What this task involves - Only an exact repetition is needed: the lines from the start of the listing below through the line that contains "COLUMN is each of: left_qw", pictures omitted.

Records provided -
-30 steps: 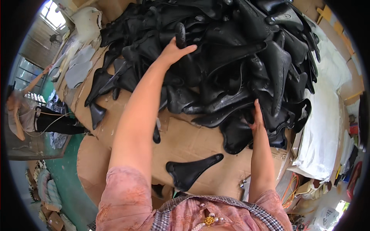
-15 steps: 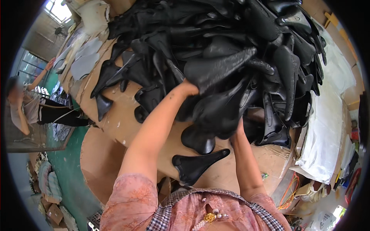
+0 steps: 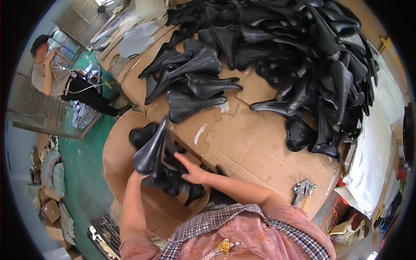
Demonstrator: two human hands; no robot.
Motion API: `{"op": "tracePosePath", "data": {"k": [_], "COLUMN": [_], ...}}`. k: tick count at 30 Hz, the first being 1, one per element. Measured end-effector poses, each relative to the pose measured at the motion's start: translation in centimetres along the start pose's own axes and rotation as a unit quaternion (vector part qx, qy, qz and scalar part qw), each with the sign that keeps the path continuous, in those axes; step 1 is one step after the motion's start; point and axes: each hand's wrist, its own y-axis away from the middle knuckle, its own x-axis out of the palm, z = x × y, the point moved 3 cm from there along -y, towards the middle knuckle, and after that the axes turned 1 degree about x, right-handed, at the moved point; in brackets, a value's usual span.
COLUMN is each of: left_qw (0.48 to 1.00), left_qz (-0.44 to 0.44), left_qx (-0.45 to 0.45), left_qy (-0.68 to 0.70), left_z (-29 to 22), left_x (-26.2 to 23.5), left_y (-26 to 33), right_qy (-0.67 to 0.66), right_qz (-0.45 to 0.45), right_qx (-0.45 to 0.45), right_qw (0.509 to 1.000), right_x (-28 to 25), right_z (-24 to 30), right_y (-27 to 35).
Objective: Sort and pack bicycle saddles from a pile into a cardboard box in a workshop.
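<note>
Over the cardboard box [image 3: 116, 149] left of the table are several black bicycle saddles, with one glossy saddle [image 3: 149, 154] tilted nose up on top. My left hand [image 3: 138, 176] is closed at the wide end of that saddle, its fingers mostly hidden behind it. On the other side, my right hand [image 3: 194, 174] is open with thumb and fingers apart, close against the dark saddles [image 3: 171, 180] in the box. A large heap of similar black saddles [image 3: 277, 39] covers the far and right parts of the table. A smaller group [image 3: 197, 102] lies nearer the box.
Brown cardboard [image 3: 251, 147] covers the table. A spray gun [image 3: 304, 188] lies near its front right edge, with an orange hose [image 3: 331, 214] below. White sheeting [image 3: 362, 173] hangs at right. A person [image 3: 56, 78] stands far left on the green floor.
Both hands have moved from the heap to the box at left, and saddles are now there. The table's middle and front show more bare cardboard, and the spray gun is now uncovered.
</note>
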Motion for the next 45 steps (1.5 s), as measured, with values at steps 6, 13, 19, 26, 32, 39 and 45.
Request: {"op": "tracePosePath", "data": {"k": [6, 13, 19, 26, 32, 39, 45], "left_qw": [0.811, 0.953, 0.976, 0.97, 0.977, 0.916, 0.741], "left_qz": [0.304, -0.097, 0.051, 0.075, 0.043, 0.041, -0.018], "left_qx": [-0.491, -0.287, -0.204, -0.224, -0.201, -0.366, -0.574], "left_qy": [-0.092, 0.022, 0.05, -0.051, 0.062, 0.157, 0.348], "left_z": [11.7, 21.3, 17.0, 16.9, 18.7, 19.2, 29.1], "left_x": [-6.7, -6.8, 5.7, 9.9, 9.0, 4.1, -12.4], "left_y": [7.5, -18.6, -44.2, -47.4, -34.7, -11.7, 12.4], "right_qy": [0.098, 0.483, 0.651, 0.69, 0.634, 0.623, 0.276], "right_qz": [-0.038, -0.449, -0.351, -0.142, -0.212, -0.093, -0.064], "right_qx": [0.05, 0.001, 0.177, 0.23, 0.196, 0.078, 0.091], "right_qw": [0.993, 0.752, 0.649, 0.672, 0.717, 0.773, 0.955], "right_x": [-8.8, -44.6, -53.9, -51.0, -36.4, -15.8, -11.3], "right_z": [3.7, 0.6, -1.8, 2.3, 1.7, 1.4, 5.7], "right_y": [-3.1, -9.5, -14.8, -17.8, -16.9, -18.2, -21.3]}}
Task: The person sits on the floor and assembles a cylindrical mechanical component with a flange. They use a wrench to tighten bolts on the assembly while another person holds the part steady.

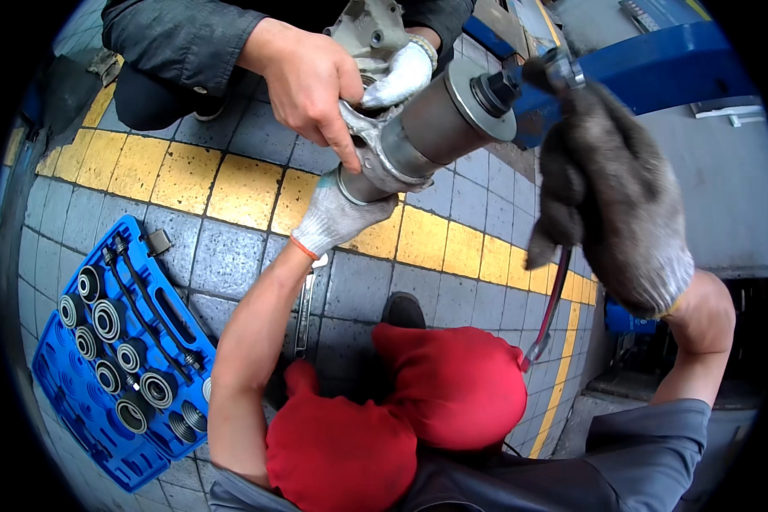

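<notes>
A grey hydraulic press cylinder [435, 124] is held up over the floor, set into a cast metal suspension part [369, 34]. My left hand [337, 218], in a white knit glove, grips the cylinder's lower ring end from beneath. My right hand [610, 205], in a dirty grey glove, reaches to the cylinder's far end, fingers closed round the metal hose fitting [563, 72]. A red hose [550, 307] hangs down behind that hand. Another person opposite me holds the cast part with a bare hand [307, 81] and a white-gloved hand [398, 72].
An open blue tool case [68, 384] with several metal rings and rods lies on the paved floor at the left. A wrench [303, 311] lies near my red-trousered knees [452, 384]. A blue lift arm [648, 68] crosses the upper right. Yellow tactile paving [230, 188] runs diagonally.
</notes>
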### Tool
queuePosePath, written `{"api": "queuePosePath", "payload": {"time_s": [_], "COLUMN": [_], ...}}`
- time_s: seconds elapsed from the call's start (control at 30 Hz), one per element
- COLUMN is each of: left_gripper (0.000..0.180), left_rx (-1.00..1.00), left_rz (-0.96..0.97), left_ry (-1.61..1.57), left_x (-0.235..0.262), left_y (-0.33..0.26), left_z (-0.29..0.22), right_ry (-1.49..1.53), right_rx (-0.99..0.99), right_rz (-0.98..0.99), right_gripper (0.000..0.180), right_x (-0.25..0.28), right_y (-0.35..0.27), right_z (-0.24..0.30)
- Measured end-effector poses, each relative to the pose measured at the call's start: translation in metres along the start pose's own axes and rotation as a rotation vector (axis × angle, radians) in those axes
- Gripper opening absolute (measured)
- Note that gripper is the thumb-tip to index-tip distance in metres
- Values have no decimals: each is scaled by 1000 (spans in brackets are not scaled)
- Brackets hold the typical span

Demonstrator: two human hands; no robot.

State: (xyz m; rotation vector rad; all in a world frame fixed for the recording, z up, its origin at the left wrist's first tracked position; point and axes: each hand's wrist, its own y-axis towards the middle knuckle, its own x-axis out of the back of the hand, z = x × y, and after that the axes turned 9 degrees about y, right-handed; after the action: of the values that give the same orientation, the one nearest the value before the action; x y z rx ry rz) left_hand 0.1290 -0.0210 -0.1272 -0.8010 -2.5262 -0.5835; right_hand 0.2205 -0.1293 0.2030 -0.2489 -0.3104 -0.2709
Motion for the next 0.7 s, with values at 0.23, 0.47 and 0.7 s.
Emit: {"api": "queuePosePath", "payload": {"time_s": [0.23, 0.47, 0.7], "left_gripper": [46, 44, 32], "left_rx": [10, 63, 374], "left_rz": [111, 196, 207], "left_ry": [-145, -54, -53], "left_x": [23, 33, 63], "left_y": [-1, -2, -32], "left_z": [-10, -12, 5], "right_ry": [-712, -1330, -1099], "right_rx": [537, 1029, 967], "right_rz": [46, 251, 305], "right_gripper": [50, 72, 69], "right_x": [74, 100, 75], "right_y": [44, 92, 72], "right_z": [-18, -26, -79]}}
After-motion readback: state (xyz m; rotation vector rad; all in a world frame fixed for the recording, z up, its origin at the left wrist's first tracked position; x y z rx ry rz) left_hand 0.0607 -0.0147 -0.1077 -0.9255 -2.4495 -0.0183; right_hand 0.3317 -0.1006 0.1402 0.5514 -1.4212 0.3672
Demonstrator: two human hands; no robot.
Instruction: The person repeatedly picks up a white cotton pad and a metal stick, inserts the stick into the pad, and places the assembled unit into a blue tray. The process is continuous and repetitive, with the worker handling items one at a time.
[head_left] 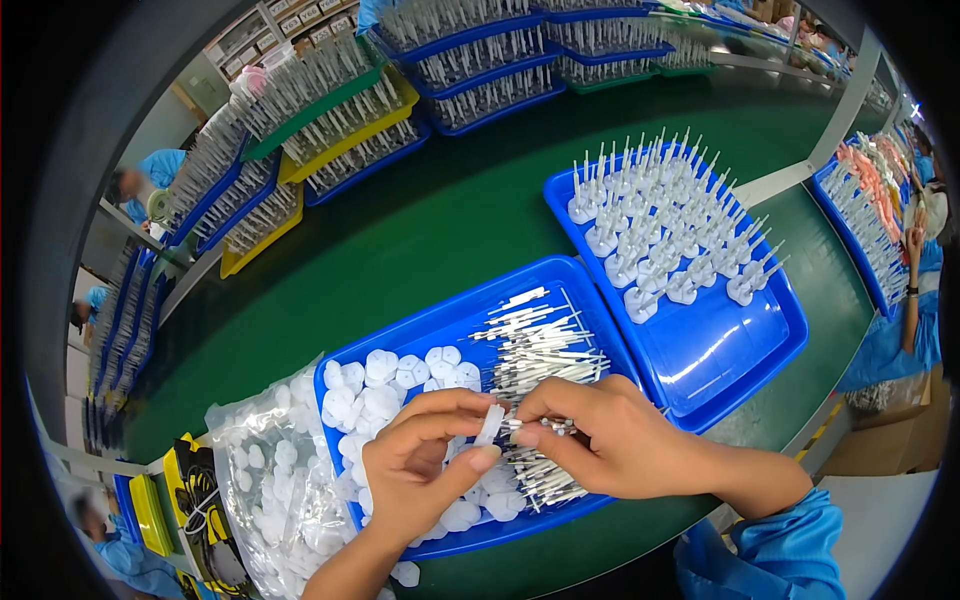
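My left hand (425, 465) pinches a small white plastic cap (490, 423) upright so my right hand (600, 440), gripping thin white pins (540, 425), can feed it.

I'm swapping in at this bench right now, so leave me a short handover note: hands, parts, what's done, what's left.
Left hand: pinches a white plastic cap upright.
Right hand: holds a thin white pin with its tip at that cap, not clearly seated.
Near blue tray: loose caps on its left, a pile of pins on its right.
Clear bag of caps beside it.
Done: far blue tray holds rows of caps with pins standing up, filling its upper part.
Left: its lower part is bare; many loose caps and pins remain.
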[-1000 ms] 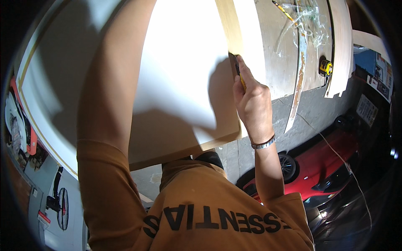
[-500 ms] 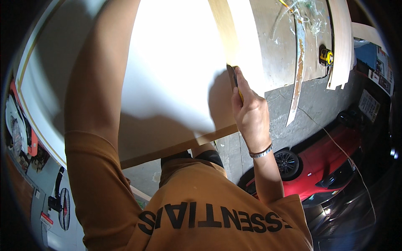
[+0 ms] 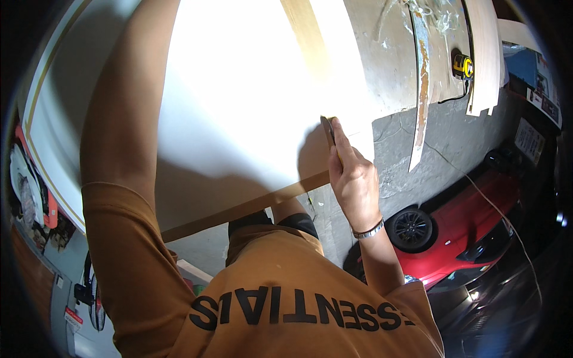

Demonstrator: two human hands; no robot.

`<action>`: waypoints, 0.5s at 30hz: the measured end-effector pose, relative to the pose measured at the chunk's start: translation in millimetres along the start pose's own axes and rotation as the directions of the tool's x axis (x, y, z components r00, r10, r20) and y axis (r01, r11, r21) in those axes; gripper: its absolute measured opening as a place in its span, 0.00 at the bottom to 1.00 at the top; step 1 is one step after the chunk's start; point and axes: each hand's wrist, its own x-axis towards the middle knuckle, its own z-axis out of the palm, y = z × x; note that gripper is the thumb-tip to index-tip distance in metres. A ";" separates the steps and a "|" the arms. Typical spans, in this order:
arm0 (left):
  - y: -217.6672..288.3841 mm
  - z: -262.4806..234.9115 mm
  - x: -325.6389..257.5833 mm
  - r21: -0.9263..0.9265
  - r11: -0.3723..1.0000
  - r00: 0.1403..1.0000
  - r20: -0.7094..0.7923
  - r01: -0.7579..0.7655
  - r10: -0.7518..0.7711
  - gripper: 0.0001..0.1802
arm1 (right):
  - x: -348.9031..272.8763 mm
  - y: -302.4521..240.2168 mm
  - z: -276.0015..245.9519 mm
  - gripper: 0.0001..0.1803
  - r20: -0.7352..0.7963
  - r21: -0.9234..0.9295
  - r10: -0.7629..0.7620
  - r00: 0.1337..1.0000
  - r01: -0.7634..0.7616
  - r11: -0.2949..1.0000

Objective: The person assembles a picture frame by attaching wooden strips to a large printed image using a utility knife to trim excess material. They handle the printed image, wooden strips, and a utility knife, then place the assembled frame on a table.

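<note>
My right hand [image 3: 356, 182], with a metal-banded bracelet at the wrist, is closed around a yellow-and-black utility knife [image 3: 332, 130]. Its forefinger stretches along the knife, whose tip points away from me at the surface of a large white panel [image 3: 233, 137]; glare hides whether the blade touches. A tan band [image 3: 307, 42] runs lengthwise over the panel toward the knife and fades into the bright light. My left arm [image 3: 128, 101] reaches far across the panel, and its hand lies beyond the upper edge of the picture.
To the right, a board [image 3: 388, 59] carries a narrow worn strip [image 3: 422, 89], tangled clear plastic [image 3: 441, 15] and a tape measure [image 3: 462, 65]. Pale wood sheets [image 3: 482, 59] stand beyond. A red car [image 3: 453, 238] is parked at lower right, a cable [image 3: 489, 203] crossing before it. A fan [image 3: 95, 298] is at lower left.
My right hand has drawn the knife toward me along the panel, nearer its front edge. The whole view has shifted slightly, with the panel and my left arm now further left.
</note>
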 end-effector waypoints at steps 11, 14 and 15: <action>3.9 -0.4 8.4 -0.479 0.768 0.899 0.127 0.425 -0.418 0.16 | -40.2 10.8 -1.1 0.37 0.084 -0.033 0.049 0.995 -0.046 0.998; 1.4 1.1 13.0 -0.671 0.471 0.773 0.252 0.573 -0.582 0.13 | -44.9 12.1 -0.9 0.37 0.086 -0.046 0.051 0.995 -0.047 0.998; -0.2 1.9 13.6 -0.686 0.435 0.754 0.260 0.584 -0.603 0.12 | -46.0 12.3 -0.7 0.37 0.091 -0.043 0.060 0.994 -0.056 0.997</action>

Response area -
-30 steps: 
-15 steps: 
+0 steps: 
Demonstrator: two human hands; no robot.
Motion API: `{"op": "tracePosePath", "data": {"k": [_], "COLUMN": [_], ...}}`. k: tick count at 30 Hz, the first being 1, one per element. Measured end-effector poses, each relative to the pose measured at the motion's start: translation in centimetres along the start pose's own axes and rotation as a unit quaternion (vector part qx, qy, qz and scalar part qw), each with the sign that keeps the path continuous, in those axes; step 1 is one step after the motion's start; point and axes: each hand's wrist, its own y-axis away from the middle knuckle, its own x-axis out of the palm, z = x × y, the point moved 3 cm from there along -y, towards the middle knuckle, and after that the axes turned 1 degree about x, right-handed, at the moved point; in brackets, a value's usual span.
COLUMN is each of: left_qw (0.48 to 1.00), left_qz (-0.44 to 0.44), left_qx (-0.45 to 0.45), left_qy (-0.68 to 0.70), left_z (-29 to 22), left_x (-26.2 to 23.5), left_y (-26 to 33), right_qy (-0.67 to 0.66), right_qz (-0.45 to 0.45), right_qx (-0.45 to 0.45), right_qw (0.509 to 1.000), right_x (-28 to 25), right_z (-24 to 30), right_y (-27 to 35).

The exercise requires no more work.